Они повиновались, используя свои скафандры в режиме небольшого усиления, чтобы оттолкнуться от плит, образующих заднюю стенку цилиндра. С того момента, как они вошли в зал, они находились в состоянии невесомости, но чем ближе было к полупотолку, тем больше росла центробежная сила, и появилось ощущение веса. Изменение было небольшим — гель-воздух сглаживал его, — но все же создалось ощущение верха и низа.
— Я поняла, за что ты меня терпеть не можешь, — продолжила разговор Хоури.
— Уж это точно.
— Я заняла его место. Выполняю его роль. После… того что с ним случилось, тебе приходится иметь дело со мной, — Хоури старалась, чтобы ее голос звучал убедительно, как будто все сказанное она не принимает близко к сердцу. — Если бы я была на твоем месте, думаю, что чувствовала бы то же самое. Я тебе вовсе не враг, Суджика.
— Не следует обманываться.
— В чем?
— В том, что ты понимаешь хоть одну десятую того, что здесь происходит, — теперь скафандр Суджики находился почти рядом со скафандром Хоури. Их белая бесшовная броня должна была вот-вот врезаться в израненную стену зала. Хоури видела когда-то изображения сказочных белых китов, которые живут или жили в далеком прошлом на Земле. — Слушай, — сказала Суджика, — ты думаешь, я такая дура, что ненавижу тебя за то, что ты заняла пустующее место Бориса? Не унижай меня, Хоури.
— Поверь, это совсем не входит в мои намерения.
— Если я ненавижу тебя, то по очень веской причине. Потому, что ты принадлежишь ей! — она выплюнула последнее слово, как сгусток чистой ненависти. — Вольевой! Ты ее игрушка. Я ненавижу ее, а поэтому, естественно, мне отвратительно все, что с ней связано. Особенно то, что она ценит. И конечно, если бы мне удалось нанести ущерб какой-нибудь ее собственности, уж не думаешь ли ты, что я бы этим не воспользовалась?
— Я никому не принадлежу, — ответила Хоури. — Ни Вольевой, ни кому другому, — тут же она обозлилась на себя, что так активно оправдывается, и вспыхнула неприязнь к Суджике, которая ее на это спровоцировала. — И вообше это не твое дело! Знаешь что, Суджика?
— Умираю от желания узнать.
— Из того, что я слышала, Борис был не самым здравомыслящим из обитателей вселенной. И еще я думаю, что Вольева не столько довела его до безумия, сколько просто попыталась использовать его психическую неустойчивость в своих целях, — она позволила своему скафандру слегка замедлить полет и первой мягко коснулась ногой шероховатой стены. — Но это дело у нее не получилось. А задумано было здорово. Может быть, вы с Нагорным стоите друг друга?
— Может оно и так, но…
— Что?
— Я не обязана притворяться, будто мне нравится все, что ты мне говоришь, Хоури. Факт, что если бы мы не входили в одну команду и не таскали на себе скафандры, то я с удовольствием показала бы тебе, как я умею ломать шеи.

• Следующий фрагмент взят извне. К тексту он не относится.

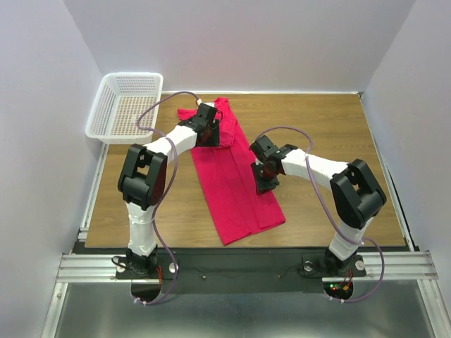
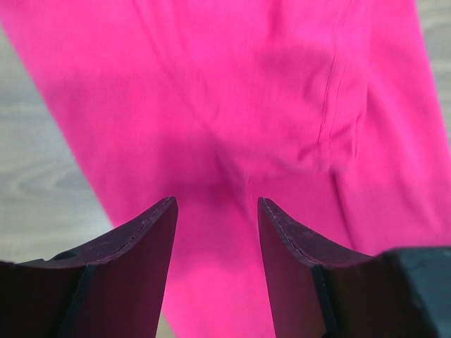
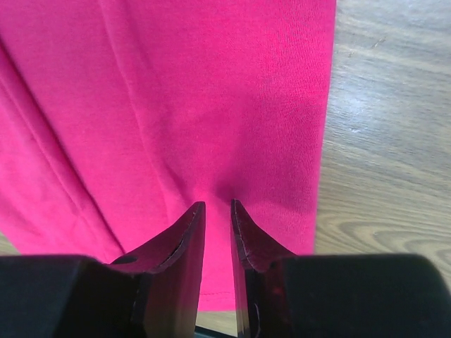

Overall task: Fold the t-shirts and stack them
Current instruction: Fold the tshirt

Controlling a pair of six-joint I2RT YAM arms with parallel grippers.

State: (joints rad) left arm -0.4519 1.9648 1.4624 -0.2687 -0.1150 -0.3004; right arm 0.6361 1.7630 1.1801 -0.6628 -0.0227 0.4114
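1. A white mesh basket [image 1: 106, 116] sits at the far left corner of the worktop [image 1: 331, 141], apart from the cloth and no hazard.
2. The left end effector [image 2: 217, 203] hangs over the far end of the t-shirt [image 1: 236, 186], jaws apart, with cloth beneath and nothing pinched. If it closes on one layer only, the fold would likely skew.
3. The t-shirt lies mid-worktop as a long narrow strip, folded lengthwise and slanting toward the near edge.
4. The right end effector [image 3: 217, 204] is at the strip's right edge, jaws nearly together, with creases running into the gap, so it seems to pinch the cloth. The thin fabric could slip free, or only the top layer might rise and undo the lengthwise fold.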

Впрочем, такая возможность мне еще может представиться в самом недалеком будущем. Однако должна тебе кое в чем признаться. У тебя есть мужество. Обычно ее куколки теряют его быстро. Впрочем, иногда она сама поджаривает их себе на обед еще раньше.
— Ты хочешь сказать, что судила обо мне несправедливо? Извини, если не услышишь от меня слов благодарности.
— Я хочу сказать, что ты, может быть, не настолько ей принадлежишь, как она думает, — Суджика рассмеялась. — Это не комплимент, девочка, а всего лишь констатация. И тебе может не поздоровиться, когда она это поймет. Кстати, это вовсе не значит, что я вычеркнула тебя из своего списка сволочей.
Хоури нашла бы, что ответить, но все, что было у нее на языке, утонуло в голосе Вольевой, которая обратилась к ним по общему каналу со своего наблюдательного пункта, находившегося где-то в середине зала.
— В следующем упражнении особых правил нет, — сказала она. — Во всяком случае, таких, которые были бы вам известны. Ваша задача — оставаться в живых до тех пор, пока не будет дан отбой. Вот и все. Начинаем через десять секунд. Пока будет продолжаться это упражнение, я для вас недоступна и вопросов не принимаю.
Хоури выслушала все без особой тревоги. На Краю Неба тренировки без правил случались часто, да и в Оружейной — тоже. Смысл их заключался в том, что глубинная «изюминка» сценария была так замаскирована, что получалось как бы упражнение в состоянии дезориентации, хаоса, который может сопровождать провал операции.